Required action: Starting with the opening line of the material, restate every line word for word, and end on the line containing "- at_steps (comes".

Start of Provided information

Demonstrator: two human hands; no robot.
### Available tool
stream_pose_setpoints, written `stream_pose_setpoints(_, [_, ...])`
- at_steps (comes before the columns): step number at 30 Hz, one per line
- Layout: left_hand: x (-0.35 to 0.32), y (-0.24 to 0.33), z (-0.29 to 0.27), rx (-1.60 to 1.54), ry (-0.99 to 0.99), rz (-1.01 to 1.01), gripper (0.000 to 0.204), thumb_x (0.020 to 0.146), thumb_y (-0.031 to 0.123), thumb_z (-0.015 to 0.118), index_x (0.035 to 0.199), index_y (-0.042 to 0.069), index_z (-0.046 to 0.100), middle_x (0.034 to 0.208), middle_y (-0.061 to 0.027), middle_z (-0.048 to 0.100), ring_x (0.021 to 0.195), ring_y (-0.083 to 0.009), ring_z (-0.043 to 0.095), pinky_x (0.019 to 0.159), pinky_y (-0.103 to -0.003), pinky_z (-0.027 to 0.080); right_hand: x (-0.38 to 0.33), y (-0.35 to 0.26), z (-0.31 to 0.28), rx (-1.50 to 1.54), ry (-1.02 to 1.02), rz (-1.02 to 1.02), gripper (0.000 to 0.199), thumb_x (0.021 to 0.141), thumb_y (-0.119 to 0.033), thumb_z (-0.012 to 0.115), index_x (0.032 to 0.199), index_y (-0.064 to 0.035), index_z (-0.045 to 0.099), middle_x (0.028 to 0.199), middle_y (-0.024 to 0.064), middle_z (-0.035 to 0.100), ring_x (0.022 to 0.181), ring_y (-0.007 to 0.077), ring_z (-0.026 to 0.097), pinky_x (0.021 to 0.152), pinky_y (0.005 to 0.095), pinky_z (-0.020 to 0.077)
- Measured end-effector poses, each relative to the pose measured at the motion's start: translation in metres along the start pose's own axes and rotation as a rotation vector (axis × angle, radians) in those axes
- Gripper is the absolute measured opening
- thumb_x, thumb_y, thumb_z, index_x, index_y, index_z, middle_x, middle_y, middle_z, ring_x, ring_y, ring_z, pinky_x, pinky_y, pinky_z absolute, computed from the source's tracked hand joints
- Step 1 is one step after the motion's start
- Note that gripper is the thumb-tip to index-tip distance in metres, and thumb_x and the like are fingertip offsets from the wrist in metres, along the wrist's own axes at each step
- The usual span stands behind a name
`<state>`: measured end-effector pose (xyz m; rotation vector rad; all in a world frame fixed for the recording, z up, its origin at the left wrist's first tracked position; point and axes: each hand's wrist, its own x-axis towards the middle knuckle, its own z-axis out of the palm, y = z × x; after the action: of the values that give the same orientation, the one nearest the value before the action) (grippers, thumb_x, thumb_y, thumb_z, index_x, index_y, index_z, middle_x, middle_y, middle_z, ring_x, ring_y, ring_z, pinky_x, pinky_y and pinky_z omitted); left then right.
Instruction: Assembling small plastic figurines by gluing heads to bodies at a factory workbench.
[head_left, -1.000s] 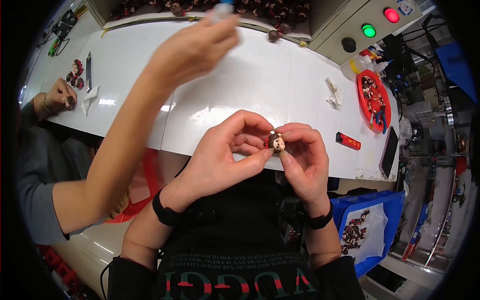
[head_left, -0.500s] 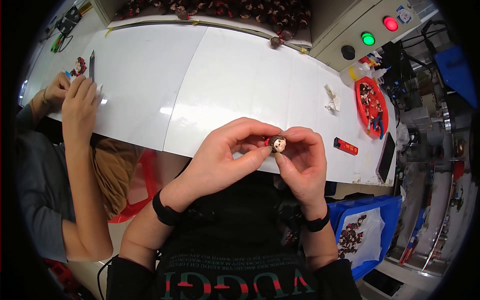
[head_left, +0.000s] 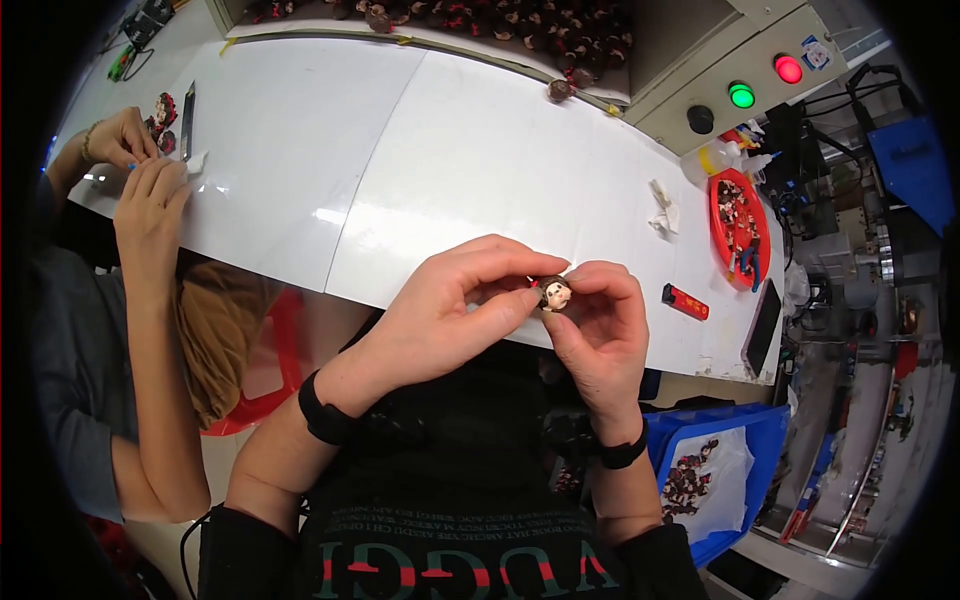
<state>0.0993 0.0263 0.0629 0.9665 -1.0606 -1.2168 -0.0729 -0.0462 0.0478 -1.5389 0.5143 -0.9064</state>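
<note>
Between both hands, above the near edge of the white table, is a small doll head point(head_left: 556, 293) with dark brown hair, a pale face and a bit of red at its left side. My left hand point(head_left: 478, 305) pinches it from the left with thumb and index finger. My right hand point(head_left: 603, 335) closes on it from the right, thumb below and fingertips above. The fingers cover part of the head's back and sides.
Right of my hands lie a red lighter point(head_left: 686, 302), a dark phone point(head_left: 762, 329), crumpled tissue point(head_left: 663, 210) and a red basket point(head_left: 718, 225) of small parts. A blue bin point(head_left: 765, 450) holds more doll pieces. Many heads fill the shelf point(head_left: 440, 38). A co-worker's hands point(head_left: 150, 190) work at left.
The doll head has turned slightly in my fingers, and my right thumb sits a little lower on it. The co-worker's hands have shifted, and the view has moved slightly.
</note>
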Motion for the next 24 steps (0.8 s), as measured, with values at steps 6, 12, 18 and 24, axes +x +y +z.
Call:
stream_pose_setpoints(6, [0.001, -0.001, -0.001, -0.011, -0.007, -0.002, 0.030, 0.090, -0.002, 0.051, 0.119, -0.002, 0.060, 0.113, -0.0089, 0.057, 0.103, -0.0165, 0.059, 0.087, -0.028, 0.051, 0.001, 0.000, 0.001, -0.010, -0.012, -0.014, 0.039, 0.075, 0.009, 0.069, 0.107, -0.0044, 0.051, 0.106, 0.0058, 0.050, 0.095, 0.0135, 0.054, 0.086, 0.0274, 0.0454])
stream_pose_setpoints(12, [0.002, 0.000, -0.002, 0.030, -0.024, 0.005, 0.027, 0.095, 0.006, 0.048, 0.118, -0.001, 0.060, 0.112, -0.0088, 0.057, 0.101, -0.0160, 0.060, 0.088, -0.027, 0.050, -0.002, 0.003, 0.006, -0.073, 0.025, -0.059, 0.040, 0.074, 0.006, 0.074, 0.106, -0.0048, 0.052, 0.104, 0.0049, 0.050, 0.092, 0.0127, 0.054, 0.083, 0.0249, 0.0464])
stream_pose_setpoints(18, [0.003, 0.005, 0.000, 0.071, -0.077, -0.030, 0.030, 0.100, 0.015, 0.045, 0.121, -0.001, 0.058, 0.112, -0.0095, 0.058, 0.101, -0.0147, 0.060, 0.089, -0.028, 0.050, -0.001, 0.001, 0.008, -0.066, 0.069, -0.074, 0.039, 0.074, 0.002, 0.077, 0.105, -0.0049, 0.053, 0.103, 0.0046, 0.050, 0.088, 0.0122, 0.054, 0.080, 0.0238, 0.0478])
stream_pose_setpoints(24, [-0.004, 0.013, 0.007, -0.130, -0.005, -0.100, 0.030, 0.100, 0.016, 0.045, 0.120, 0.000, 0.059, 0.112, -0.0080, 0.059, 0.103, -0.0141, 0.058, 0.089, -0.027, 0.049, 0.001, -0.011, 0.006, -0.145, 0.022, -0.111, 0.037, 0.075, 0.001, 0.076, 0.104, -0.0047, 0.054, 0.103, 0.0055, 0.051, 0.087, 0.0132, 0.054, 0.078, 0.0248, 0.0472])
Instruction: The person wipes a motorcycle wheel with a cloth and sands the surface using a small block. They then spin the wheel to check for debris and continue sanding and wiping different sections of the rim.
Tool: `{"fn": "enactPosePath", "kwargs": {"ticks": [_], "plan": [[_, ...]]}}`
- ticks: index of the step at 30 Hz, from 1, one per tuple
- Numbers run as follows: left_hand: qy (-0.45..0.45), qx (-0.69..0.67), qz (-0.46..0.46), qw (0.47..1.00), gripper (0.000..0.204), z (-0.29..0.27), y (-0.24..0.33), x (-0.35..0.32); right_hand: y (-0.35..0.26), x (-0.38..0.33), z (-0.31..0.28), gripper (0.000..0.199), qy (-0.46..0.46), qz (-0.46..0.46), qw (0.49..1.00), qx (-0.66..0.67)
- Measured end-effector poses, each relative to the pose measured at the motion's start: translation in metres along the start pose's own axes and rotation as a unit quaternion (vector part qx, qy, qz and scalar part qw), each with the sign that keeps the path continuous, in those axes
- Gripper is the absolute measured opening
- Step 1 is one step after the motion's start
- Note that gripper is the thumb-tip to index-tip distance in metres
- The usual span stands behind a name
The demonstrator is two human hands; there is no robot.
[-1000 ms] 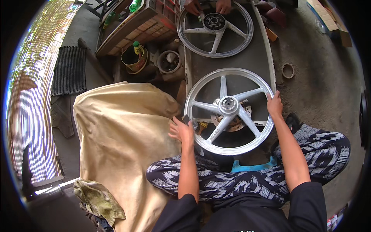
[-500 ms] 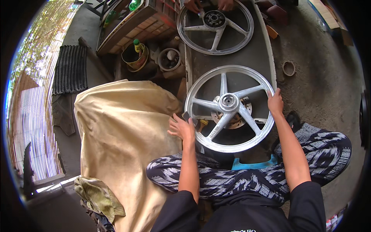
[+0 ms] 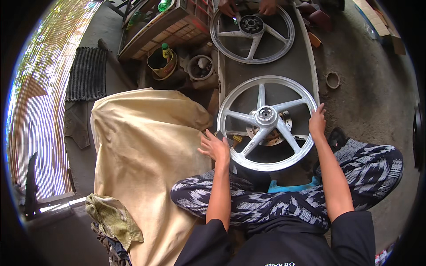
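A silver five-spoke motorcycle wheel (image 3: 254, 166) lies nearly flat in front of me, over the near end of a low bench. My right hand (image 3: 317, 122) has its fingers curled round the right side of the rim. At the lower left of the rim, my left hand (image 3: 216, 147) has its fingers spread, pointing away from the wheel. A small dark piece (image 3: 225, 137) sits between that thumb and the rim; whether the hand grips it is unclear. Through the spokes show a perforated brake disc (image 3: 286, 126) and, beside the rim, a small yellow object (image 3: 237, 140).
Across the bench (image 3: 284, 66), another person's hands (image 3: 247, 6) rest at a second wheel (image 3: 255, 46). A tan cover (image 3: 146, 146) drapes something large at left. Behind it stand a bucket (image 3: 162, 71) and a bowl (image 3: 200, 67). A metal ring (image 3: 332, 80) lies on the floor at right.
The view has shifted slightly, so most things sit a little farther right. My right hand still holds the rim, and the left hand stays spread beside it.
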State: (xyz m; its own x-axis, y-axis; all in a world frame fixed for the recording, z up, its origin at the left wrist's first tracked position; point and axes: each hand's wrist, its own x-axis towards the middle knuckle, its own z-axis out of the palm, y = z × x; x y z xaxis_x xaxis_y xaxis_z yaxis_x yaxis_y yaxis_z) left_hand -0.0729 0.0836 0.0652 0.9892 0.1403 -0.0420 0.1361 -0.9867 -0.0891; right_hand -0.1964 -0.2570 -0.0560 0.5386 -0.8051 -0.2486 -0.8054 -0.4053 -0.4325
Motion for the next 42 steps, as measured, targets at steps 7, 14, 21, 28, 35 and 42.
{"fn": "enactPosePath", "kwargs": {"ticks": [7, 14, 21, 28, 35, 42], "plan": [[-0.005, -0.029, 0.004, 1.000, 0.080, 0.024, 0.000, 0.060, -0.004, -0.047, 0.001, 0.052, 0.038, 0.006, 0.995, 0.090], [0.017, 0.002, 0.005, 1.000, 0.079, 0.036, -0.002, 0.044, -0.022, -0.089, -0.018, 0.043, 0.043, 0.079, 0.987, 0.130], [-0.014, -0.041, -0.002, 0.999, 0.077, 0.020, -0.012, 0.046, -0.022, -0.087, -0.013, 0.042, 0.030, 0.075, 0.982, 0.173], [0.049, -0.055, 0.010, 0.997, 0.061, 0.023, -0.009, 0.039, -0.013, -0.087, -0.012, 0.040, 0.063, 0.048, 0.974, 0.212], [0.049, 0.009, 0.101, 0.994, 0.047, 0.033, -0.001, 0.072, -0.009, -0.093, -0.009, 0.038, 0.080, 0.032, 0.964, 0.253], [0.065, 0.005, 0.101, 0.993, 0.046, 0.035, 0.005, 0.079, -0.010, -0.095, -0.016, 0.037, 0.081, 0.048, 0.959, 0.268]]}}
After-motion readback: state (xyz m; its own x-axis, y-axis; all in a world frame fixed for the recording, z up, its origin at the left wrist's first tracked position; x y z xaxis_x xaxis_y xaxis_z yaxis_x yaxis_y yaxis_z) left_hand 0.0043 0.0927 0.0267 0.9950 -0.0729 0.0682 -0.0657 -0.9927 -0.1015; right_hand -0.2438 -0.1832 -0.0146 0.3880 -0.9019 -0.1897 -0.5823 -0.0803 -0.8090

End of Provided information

Task answer:
Demonstrator: two human hands; no robot.
### Available tool
stream_pose_setpoints, written `stream_pose_setpoints(_, [_, ...])`
- at_steps (comes before the columns): step number at 30 Hz, one per line

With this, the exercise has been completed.